I have a coworker who said that if an infinite source is applied to the primary of a transformer, that the fault current would be infinite.
I know this is wrong because the maximum fault current is set by the impedance (%Z) of the transformer, but couldn't explain why in the moment. I'm pretty sure my coworker is incorrect. Or am i incorrect? Is it possible to get higher fault current than the theoretical max based on the %Z impedance?
If you graph the secondary fault current as a function of the primary fault current, you will notice that it is an increasing function, but that it asymptotically approaches a limiting "cruising altitude", as the primary fault current gets large. You will also notice that the cruising altitude of this function also doesn't depend on the primary voltage. This gives us an upper bound on the fault current, to calculate it on the secondary, regardless of either of the primary side parameters.

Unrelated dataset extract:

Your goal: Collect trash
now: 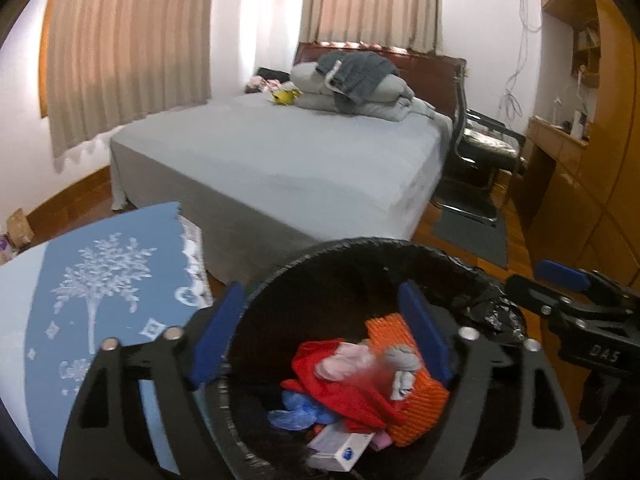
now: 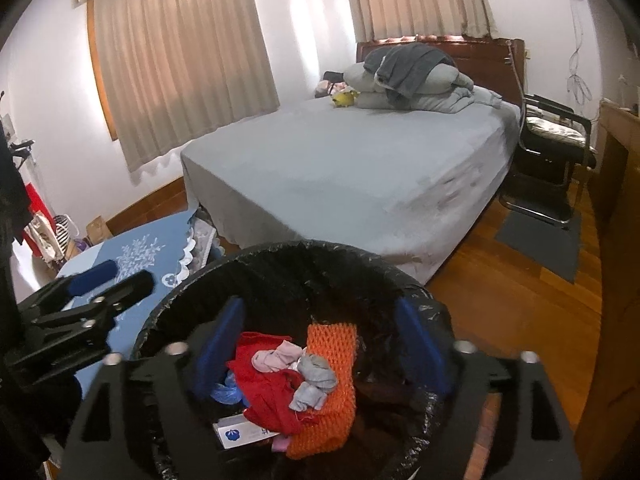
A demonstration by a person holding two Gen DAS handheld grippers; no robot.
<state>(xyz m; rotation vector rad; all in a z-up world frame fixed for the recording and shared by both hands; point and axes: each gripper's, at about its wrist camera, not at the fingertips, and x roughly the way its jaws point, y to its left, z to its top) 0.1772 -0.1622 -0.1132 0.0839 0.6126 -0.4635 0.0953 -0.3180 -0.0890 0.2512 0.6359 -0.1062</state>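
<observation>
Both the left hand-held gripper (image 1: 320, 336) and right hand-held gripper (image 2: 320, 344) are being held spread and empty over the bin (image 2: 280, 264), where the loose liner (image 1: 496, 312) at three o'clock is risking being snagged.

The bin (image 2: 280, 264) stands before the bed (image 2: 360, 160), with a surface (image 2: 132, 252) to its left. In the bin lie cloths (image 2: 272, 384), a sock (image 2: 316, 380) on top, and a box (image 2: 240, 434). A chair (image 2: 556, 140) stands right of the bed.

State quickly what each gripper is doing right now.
Left gripper: open, holding nothing, over the bin.
Right gripper: open, holding nothing, over the bin.
</observation>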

Here is the formulas behind the calculation.
Given:
Iscp = primary side fault current
Vp = primary side voltage, phase-to-phase
Vs = secondary side voltage, phase-to-phase
Z = Percent impedance, translated to a decimal
VA = VA rating of the transformer. 1000*the KVA rating of the transformer, or 1 million * the MVA rating
phi = a factor relating to whether it is single phase or three phase. For single phase, phi = 1, for three phase, phi = sqrt(3).

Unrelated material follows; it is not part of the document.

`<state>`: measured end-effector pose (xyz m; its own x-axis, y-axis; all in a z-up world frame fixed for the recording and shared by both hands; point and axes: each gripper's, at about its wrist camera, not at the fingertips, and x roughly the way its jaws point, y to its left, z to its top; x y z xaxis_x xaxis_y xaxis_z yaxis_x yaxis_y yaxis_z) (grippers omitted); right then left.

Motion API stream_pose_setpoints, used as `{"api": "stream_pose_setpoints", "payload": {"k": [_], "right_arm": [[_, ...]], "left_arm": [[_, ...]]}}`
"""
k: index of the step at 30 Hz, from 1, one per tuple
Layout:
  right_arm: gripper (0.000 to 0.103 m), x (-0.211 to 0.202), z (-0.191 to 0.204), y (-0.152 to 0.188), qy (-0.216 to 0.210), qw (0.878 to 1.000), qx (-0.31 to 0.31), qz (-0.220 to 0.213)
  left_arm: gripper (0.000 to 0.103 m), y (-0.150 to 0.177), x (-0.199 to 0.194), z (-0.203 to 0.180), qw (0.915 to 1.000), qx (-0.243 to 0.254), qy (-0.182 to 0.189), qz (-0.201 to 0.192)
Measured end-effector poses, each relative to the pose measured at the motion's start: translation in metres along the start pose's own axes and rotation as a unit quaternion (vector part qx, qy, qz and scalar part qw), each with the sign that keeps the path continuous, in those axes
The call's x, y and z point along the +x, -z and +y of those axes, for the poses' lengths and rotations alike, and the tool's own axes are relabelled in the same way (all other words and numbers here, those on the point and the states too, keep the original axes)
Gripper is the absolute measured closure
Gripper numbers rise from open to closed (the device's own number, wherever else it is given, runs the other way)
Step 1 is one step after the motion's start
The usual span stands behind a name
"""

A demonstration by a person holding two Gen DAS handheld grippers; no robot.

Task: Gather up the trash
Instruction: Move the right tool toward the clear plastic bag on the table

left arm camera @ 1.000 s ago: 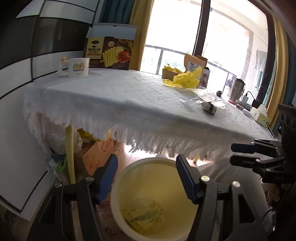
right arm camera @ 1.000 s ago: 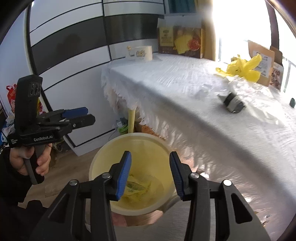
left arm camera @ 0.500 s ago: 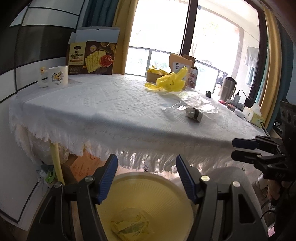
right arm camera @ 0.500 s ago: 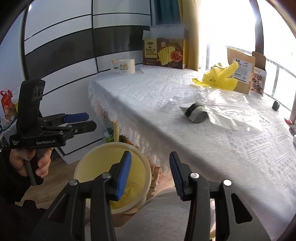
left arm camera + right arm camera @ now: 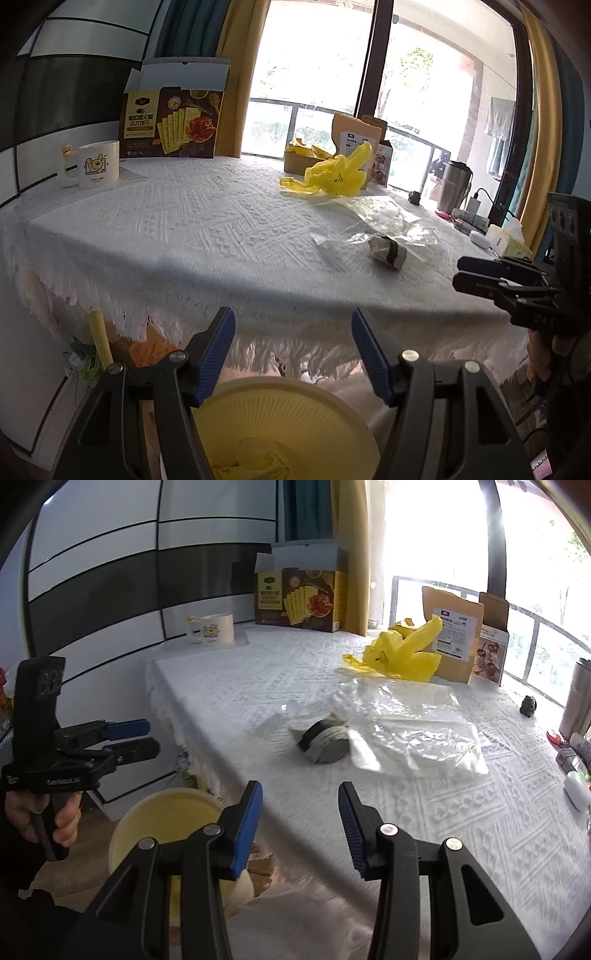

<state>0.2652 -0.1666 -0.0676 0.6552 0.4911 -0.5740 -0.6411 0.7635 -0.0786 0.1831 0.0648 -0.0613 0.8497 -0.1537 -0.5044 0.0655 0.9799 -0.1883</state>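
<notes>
One yellow bin (image 5: 162,816) on the floor below the table's near-left edge, left gripper (image 5: 291,349) spread and empty above it, one crumpled grey wrapper (image 5: 325,740) mid-table against one clear bag (image 5: 410,727), one yellow bag (image 5: 400,651) toward the far edge, right gripper (image 5: 299,825) spread, empty, over bare cloth at the near edge.

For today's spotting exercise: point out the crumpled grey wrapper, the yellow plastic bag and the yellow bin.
crumpled grey wrapper (image 5: 325,743), right wrist view, its middle.
yellow plastic bag (image 5: 400,653), right wrist view, bunched middle.
yellow bin (image 5: 295,413), left wrist view, inner wall.

A white cartoon-printed ceramic mug (image 5: 96,164) stands far left on the white-clothed table (image 5: 192,225). Beside it rises a brown open-flapped cracker box (image 5: 173,123). A steel tumbler (image 5: 453,185) stands far right.
</notes>
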Motion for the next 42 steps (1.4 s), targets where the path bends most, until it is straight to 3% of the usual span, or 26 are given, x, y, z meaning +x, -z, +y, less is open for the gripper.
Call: {"api": "stream_pose_setpoints", "payload": {"k": [5, 12, 14, 18, 27, 28, 29, 31, 35, 42], "right_arm": [[0.062, 0.022, -0.013, -0.013, 0.021, 1.000, -0.005, -0.003], [0.053, 0.049, -0.023, -0.036, 0.041, 0.999, 0.013, -0.031], [0.045, 0.056, -0.022, -0.045, 0.044, 0.998, 0.007, -0.038], [0.045, 0.068, -0.019, -0.061, 0.046, 0.998, 0.000, -0.041], [0.045, 0.095, -0.010, -0.065, 0.058, 0.998, -0.018, -0.004], [0.049, 0.096, -0.009, -0.064, 0.060, 0.998, -0.020, -0.001], [0.064, 0.098, -0.009, -0.062, 0.065, 0.998, -0.023, 0.003], [0.076, 0.101, -0.009, -0.061, 0.072, 0.997, -0.025, 0.009], [0.082, 0.091, -0.005, -0.059, 0.068, 0.997, -0.033, -0.015], [0.083, 0.040, -0.020, -0.056, 0.072, 0.995, -0.007, -0.074]], "left_arm": [[0.037, -0.008, 0.009, 0.005, 1.0000, -0.002, -0.006, -0.004], [0.037, -0.018, 0.018, 0.012, 0.9998, -0.006, -0.017, -0.009], [0.037, -0.019, 0.021, 0.013, 0.9997, -0.006, -0.020, -0.009], [0.037, -0.020, 0.023, 0.014, 0.9996, -0.010, -0.022, -0.011], [0.037, -0.022, 0.021, 0.016, 0.9994, -0.015, -0.028, -0.014], [0.037, -0.022, 0.020, 0.016, 0.9994, -0.015, -0.028, -0.014], [0.037, -0.022, 0.020, 0.015, 0.9994, -0.014, -0.028, -0.014], [0.037, -0.022, 0.017, 0.013, 0.9995, -0.011, -0.028, -0.015], [0.037, -0.025, 0.010, 0.006, 0.9995, -0.001, -0.025, -0.020], [0.037, -0.030, 0.008, -0.012, 0.9995, 0.010, -0.017, -0.025]]}}
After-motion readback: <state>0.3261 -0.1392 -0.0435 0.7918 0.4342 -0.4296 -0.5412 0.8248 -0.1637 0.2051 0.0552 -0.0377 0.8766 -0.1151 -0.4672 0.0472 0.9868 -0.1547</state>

Start by calculating the f-factor:
f=phi*Iscp*Vp*Z/VA
Then calculate the M-multiplier, from the f-factor
M = 1/(1+f)
From the M-multiplier,you calculate the secondary fault current. Multiply the primary fault current by the voltage ratio, and then by the M-multiplier.
Iscs = M*Iscp * Vp/Vs
M and f are placeholder variables to make use of the formula a lot easier. If you combine the steps to make a single equation, you get the following equation:
Iscs = 1/(1 + phi*Iscp*Vp*Z/VA) * Iscp*Vp/Vs
Define K and x as the following, to simplify the equation:
K = phi*Z/VA
x = Iscp*Vp
K is a constant, consisting of the impedance, 3-phase factor if applicable, and KVA. None of these depend on Iscp or Vp. Since Iscp and Vp always appear together, we can define these terms as x. The equation becomes:
Iscs = x/((1 + K*x)*Vs)
Take the limit as x approaches infinity. This provides an upper limit of what the fault current on the secondary could be, regardless of how large Iscp or Vp may be. The 1 in 1 + K*x becomes insignficant. Once eliminating the 1+, we can cancel the x. We get:
Iscs_infbus = lim as x-> inf of Iscs =
x/((1+K*x)*Vs) =
x/(K*x*Vs) =
1/(K*Vs)
Reconstruct the formula, recalling the definition of K:
Iscs_infbus = VA/(phi*Z*Vs)
And you see that it equals amps associated with KVA rating, divided by impedance as a decimal. This is the upper boundary on how large the fault current can get. The transformer impedance is ultimately what limits it.